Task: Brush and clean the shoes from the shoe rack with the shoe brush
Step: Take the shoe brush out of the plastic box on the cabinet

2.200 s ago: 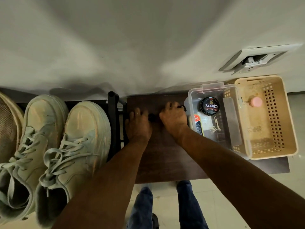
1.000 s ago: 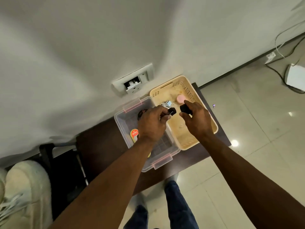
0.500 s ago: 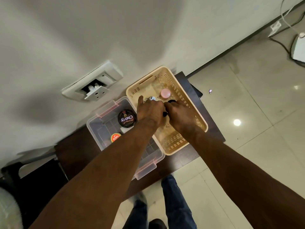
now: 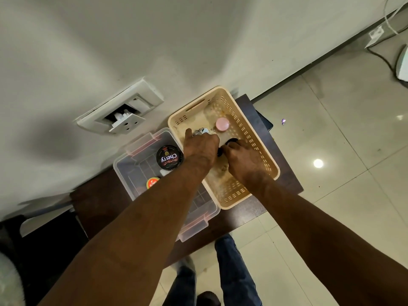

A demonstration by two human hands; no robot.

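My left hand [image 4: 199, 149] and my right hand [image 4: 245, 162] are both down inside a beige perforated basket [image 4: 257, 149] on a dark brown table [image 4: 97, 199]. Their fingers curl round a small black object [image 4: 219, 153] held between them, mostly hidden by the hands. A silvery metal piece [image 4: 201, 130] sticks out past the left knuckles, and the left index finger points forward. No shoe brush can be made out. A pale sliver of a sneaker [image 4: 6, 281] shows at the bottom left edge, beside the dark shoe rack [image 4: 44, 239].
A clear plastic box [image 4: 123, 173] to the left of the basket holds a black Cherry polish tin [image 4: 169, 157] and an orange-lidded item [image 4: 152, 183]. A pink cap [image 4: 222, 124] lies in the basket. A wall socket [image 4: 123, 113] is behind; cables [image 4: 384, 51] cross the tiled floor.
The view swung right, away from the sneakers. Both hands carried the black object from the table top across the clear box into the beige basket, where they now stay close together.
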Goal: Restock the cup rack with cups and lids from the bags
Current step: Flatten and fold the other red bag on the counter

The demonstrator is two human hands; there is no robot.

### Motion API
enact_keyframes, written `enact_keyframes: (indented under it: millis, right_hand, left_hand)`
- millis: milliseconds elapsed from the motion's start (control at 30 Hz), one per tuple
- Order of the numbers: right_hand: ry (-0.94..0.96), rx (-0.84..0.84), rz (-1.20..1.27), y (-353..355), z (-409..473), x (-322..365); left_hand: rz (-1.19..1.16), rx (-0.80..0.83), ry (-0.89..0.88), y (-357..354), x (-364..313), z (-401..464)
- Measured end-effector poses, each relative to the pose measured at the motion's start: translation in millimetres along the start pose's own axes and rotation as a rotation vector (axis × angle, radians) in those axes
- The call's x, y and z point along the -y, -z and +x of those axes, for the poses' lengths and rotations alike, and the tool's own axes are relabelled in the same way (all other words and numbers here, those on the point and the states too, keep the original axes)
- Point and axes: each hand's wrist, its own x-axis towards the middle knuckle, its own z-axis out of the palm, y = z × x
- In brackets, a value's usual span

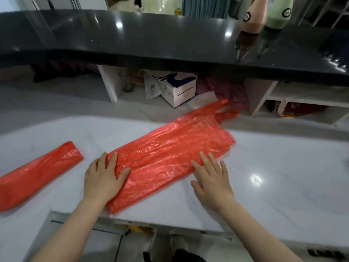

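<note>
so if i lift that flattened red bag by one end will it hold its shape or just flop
The red bag would probably flop: it is thin, crinkled film lying flat under the left hand and right hand. It looks empty, so likely very light, and may slide on the glossy counter.

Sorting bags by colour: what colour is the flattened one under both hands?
Translucent red-orange bag, head view.

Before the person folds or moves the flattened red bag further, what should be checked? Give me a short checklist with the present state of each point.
1. Flattened red plastic bag lies flat on the white marble-pattern counter: ok.
2. Left hand presses the bag's near end, fingers straight: ok.
3. Right hand rests flat on the bag's edge: ok.
4. Bag is empty: cannot tell, though it looks flat.
5. Bag handles stay on the counter: not ok, they hang past the far edge.
6. Rolled red plastic bag lies apart: ok.
</note>
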Motion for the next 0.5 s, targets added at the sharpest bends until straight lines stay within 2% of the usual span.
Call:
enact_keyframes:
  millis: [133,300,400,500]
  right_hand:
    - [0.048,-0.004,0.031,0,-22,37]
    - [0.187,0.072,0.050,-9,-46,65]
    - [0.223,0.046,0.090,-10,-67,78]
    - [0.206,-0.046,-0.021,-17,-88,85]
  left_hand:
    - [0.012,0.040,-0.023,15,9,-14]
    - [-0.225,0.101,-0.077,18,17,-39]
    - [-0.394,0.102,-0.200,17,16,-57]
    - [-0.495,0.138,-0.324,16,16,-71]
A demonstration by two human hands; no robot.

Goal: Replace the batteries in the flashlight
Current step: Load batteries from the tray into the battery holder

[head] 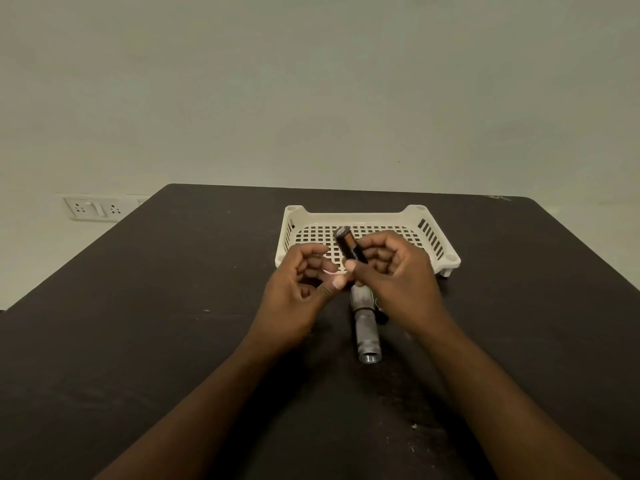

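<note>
Right hand (391, 268) pinches a battery (349, 245), tilted, above the flashlight (365, 327) lying on the desk (173, 306). Left hand (304, 282) loosely curled, holding nothing. White tray (446, 258) behind.

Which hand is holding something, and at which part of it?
The right hand pinches the battery at its lower end; the upper end sticks out free. The left hand holds nothing visible.
</note>
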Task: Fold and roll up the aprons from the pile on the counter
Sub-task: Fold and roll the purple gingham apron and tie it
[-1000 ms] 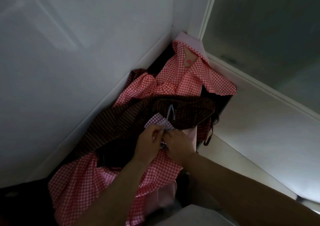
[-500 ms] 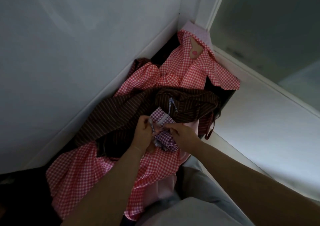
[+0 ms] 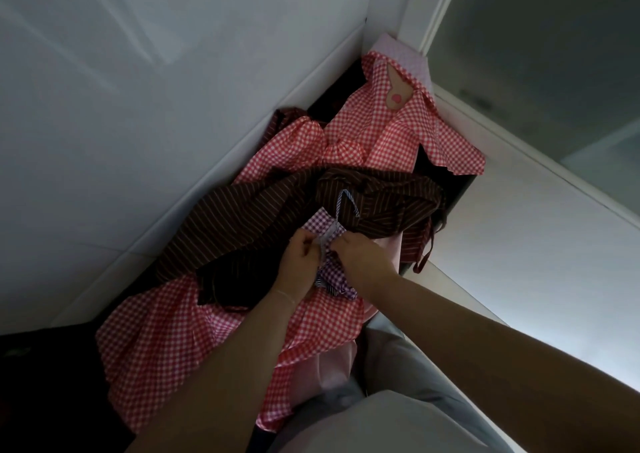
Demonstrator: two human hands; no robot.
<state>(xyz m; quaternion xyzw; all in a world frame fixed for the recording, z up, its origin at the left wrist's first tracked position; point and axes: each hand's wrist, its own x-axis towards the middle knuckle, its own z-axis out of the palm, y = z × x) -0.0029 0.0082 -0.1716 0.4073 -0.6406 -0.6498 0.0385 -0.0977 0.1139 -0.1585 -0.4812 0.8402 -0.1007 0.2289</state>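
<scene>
A small purple-and-white gingham apron (image 3: 330,272) sits bunched on top of the pile, near its middle, with a flat corner of it showing just above the hands and a crumpled part below them. Both hands work on it close together: the left hand (image 3: 300,262) has its fingers (image 3: 309,244) curled and pinching the fabric's edge, and the right hand (image 3: 360,251) likewise grips the cloth with bent fingers. A thin striped blue-and-white strap (image 3: 346,203) loops up from this apron over the fabric behind.

Directly behind and to the left lies a dark brown apron with thin orange stripes (image 3: 277,217), rumpled across the pile. Beneath everything spreads a large red-and-white gingham apron (image 3: 180,341), hanging over the near edge of the dark worktop (image 3: 462,192). Another red-and-white gingham piece with a pale pink collar (image 3: 398,133) lies farther back in the corner, bearing a tan patch with a pink spot.

A white wall (image 3: 138,106) runs along the left, and a frosted glass panel (image 3: 554,54) stands to the right.
</scene>
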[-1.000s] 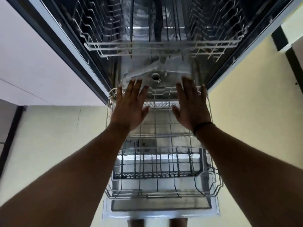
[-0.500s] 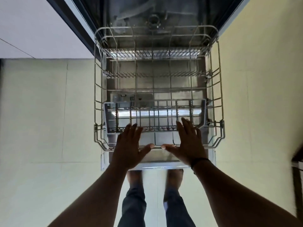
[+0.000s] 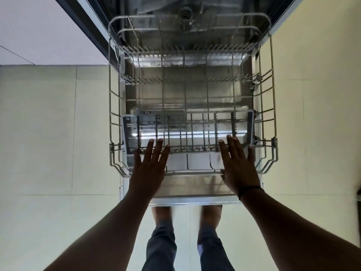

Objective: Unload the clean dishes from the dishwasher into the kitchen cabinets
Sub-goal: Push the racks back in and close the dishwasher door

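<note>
With the lower rack (image 3: pixel 192 106) sitting pulled out over the open dishwasher door (image 3: pixel 195 189) and showing no dishes, the left hand (image 3: pixel 150 169) and right hand (image 3: pixel 237 167) are resting flat-fingered on its front rim, suggesting unloading is nearly finished.

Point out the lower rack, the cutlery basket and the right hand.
Lower rack (image 3: pixel 270 106), head view, right side wires.
Cutlery basket (image 3: pixel 250 126), head view, right end wall.
Right hand (image 3: pixel 239 169), head view, back of hand.

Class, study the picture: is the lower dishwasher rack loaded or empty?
Empty. Through the lower rack only bare wire tines and the open door beneath show; no dishes.
</note>
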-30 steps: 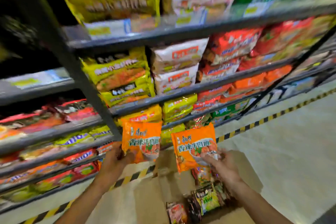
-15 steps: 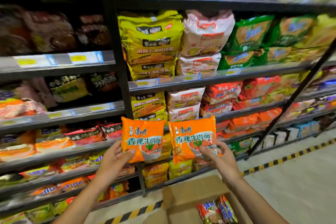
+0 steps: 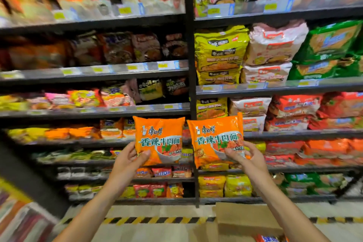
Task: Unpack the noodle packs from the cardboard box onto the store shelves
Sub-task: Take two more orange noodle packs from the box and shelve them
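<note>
Two flat, glossy orange plastic noodle packs are held upright side by side in front of the shelves, faces toward the viewer. Each carries white and green Chinese lettering above a picture of a bowl of noodles. The left orange noodle pack and the right orange noodle pack stand just apart, lower corners pinched. The open brown cardboard box sits on the floor below, a few colourful packets showing inside. The black metal store shelves are packed with packets.
</note>
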Demonstrator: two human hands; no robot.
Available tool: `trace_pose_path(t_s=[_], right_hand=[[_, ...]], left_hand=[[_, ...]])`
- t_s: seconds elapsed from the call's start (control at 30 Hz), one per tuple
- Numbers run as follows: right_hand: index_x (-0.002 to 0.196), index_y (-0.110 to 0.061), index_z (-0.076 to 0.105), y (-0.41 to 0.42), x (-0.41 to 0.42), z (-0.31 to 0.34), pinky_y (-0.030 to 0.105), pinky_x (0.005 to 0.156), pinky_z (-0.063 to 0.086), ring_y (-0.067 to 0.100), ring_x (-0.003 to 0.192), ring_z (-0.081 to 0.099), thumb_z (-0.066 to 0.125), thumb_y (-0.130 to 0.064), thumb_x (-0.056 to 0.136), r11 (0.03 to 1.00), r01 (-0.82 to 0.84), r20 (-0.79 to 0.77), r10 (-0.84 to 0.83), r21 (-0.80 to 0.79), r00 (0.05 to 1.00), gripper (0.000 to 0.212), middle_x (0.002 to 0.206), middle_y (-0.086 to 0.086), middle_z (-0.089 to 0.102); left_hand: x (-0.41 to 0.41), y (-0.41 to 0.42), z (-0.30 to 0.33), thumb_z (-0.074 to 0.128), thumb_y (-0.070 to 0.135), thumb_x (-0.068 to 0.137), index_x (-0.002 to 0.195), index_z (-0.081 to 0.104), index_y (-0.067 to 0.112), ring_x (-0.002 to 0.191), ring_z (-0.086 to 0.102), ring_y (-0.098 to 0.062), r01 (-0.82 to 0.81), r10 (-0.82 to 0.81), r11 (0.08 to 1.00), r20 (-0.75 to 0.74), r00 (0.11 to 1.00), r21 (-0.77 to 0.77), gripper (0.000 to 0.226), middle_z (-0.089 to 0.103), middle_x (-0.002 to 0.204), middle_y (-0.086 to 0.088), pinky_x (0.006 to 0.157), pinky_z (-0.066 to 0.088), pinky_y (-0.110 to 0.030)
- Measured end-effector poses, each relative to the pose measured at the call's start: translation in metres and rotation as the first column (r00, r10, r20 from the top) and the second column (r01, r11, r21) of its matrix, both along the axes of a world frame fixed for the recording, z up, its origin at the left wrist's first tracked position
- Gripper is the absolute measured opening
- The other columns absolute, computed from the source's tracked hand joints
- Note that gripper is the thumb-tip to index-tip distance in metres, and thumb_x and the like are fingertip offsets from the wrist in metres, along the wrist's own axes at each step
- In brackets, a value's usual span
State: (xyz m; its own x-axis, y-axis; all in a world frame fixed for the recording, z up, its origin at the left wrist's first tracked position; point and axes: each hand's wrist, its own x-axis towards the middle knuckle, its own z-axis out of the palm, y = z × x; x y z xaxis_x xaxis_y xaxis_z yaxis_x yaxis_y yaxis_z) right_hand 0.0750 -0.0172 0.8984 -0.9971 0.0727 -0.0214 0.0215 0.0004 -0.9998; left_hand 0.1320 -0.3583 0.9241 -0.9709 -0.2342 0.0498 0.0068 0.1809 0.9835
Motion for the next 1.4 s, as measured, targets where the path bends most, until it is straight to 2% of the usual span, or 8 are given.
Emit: trace_pose_path(t_s=[0.23,0.33,0.43,0.6,0.73,1.03,1.23,1.4], right_hand=[[0.115,-0.026,0.062,-0.102,0.021,0.033,0.036,0.079,0.058,0.01,0.093,0.071,0.09,-0.041,0.066,0.997,-0.076,-0.044,0.077,0.032,0.996,0.058,0.104,-0.008,0.074],[0.114,-0.028,0.057,-0.159,0.026,0.049,0.029,0.073,0.054,0.006,0.088,0.068,0.087,-0.033,0.073,0.998,-0.065,-0.062,0.065,-0.004,0.996,0.05,0.097,-0.015,0.069],[0.112,-0.031,0.061,-0.226,0.027,0.063,0.029,0.071,0.052,0.008,0.086,0.073,0.092,-0.051,0.056,0.998,-0.061,-0.086,0.06,-0.003,0.994,0.067,0.093,-0.01,0.076],[0.115,-0.029,0.065,-0.327,0.022,0.072,0.045,0.085,0.057,0.02,0.099,0.072,0.088,-0.049,0.058,0.998,-0.061,-0.108,0.061,0.004,0.992,0.064,0.104,-0.003,0.076],[0.113,-0.027,0.066,-0.378,0.021,0.077,0.035,0.075,0.053,0.023,0.1,0.07,0.087,-0.042,0.063,0.997,-0.08,-0.114,0.079,-0.01,0.99,0.056,0.104,0.001,0.076],[0.115,-0.022,0.065,-0.426,-0.014,0.093,0.035,0.074,0.056,0.02,0.091,0.074,0.086,-0.026,0.07,0.993,-0.116,-0.141,0.114,-0.008,0.984,0.05,0.095,0.0,0.078],[0.113,-0.035,0.065,-0.464,-0.072,0.094,0.053,0.098,0.052,0.023,0.107,0.069,0.09,-0.053,0.058,0.989,-0.148,-0.193,0.139,-0.031,0.971,0.063,0.105,-0.004,0.076],[0.113,-0.031,0.066,-0.516,-0.122,0.109,0.047,0.095,0.053,0.019,0.106,0.069,0.091,-0.057,0.052,0.979,-0.197,-0.23,0.181,-0.048,0.956,0.072,0.108,-0.005,0.075]], left_hand=[[0.035,-0.105,0.031,0.07,0.027,0.089,0.125,0.059,0.027,0.108,0.067,-0.008,-0.084,0.085,0.996,-0.071,0.994,0.021,0.038,0.072,0.116,0.009,0.093,0.054,-0.033],[0.043,-0.16,0.039,0.068,0.025,0.09,0.121,0.061,0.031,0.108,0.066,-0.004,-0.094,0.099,0.995,-0.123,0.987,0.045,0.032,0.072,0.115,0.012,0.09,0.051,-0.026],[0.05,-0.227,0.044,0.07,0.031,0.086,0.121,0.061,0.035,0.112,0.064,-0.006,-0.109,0.118,0.991,-0.135,0.984,0.073,0.036,0.071,0.117,0.012,0.098,0.049,-0.035],[0.064,-0.322,0.055,0.075,0.048,0.081,0.119,0.063,0.042,0.116,0.063,-0.01,-0.114,0.129,0.989,-0.165,0.978,0.095,0.039,0.069,0.121,0.01,0.104,0.047,-0.043],[0.06,-0.374,0.059,0.076,0.05,0.08,0.128,0.059,0.034,0.12,0.06,-0.011,-0.153,0.172,0.981,-0.172,0.97,0.118,0.054,0.068,0.122,0.012,0.107,0.045,-0.046],[0.013,-0.426,0.066,0.068,0.034,0.085,0.122,0.061,0.027,0.109,0.066,-0.009,-0.177,0.2,0.977,-0.222,0.954,0.119,0.039,0.072,0.115,0.008,0.096,0.052,-0.035],[-0.037,-0.463,0.082,0.065,0.024,0.092,0.123,0.061,0.025,0.11,0.065,-0.007,-0.178,0.194,0.981,-0.28,0.94,0.08,0.032,0.072,0.116,0.008,0.091,0.051,-0.03],[-0.083,-0.512,0.106,0.065,0.029,0.092,0.123,0.061,0.031,0.111,0.063,-0.004,-0.249,0.231,0.968,-0.319,0.919,-0.017,0.031,0.07,0.117,0.012,0.095,0.049,-0.03]])
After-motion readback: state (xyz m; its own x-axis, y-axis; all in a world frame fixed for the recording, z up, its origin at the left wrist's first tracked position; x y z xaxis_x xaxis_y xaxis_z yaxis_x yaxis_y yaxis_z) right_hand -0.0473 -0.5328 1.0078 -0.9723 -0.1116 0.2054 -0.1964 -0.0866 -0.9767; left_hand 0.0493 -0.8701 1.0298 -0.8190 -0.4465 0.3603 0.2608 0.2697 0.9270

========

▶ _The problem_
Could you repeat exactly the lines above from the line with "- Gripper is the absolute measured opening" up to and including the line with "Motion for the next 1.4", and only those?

▶ _Solved exercise_
- Gripper is the absolute measured opening
- The other columns absolute, computed from the source's tracked hand joints
- Note that gripper is the thumb-tip to index-tip distance in metres, and thumb_x and the like are fingertip offsets from the wrist in metres, along the wrist's own axes at each step
- In brackets, a value's usual span
State: (xyz m; its own x-axis, y-axis; all in a world frame fixed for the recording, z up, its origin at the left wrist's first tracked position; point and axes: each hand's wrist, its own x-axis towards the middle knuckle, its own z-axis out of the palm, y = z × x; x y z xaxis_x xaxis_y xaxis_z yaxis_x yaxis_y yaxis_z) right_hand 0.0750 -0.0172 0.8984 -0.9971 0.0727 -0.0214 0.0215 0.0004 -0.9998; left_hand 0.1320 -0.3583 0.9241 -0.9709 -0.2342 0.0498 0.0068 0.1809 0.9835
Motion for the next 1.4 s, as measured, targets where the path bends most, until it is straight to 2% of the usual span, or 8 are given.

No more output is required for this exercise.